# No signal analog?



## elvisxxx123 (Nov 25, 2011)

I just want to ask what the problem might be when i get the message on my monitor saying "No signal analog" then it just goes into a black screen...

This is how it goes... When im on the net.. youtube.. films etc. Everything is ok i dont get that messsage (Just sometimes but very rarely) But when i play a game i get this message at random i'm playing playing and all of a sudden... Gets stuck, says "No signal Analog" and then just black screen.

So then i have to restart my PC and sometimes i cant even get to the stage where my windows load and it says the message again, and again and so on until i shut it down completely and run it again.

So is this a problem with my Graphics (GTX 550 Ti) Or what? :huh:


----------



## emosun (Oct 4, 2006)

Seems to be a problem with your tower and not the monitor. The monitor is simply saying that it lost the signal, which means the pc stopped sending it.

Post the rest of your system specs including the power supply make and model.

Also , check the cpu and gpu temps both idle and under load and post them.


----------



## Tyree (May 10, 2009)

Also make sure your PC to monitor video cable is securely connected on both ends.
Try wiggling the cable while using your PC.


----------



## elvisxxx123 (Nov 25, 2011)

Motherboard : ASUS M2A-VM (crappy yes, getting a new one)

PSU : Corsair CX500

GPU : Geforce GTX550 Ti 

CPU: AMD Athlon 64 X2 5200+ (Also getting a new one) 

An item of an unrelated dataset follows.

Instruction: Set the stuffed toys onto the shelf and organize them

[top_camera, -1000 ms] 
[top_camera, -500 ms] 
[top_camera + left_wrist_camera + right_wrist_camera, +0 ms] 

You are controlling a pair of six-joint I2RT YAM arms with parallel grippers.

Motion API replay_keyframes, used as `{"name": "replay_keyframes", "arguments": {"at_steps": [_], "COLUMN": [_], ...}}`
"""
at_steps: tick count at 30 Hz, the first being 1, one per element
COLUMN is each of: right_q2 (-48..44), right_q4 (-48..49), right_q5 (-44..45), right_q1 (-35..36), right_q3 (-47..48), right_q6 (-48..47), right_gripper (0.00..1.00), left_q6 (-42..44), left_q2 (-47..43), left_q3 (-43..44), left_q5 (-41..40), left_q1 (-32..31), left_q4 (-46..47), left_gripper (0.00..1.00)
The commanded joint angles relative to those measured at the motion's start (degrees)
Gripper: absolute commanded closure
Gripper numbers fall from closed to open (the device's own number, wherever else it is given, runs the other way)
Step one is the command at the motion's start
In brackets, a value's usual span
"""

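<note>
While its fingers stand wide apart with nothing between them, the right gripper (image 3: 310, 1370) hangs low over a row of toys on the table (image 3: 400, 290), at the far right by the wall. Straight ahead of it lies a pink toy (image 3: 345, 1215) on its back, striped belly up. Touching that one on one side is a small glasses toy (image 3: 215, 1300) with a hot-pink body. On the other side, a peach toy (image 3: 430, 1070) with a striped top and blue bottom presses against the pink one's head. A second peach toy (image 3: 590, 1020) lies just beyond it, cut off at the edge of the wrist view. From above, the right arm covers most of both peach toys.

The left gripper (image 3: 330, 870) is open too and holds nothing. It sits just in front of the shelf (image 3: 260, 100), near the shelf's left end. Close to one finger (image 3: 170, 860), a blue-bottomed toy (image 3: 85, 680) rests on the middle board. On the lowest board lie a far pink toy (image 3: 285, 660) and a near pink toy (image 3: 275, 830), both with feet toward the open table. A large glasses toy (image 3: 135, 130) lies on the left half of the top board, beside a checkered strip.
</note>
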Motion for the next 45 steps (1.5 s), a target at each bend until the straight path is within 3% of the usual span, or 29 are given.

And yes i have tried wiggling the cables, but as i said "It gets stuck" for example it gets stuck on one sound if you know what i mean and that sound will play until i restart my PC, so i don't think its something to do with the cables :sad:

I was also thinking that it might actually be my motherboard, because its pretty old and i haven't changed it in a LONG time... And my OP system is XP.


----------



## emosun (Oct 4, 2006)

Did you check your temps at all?


----------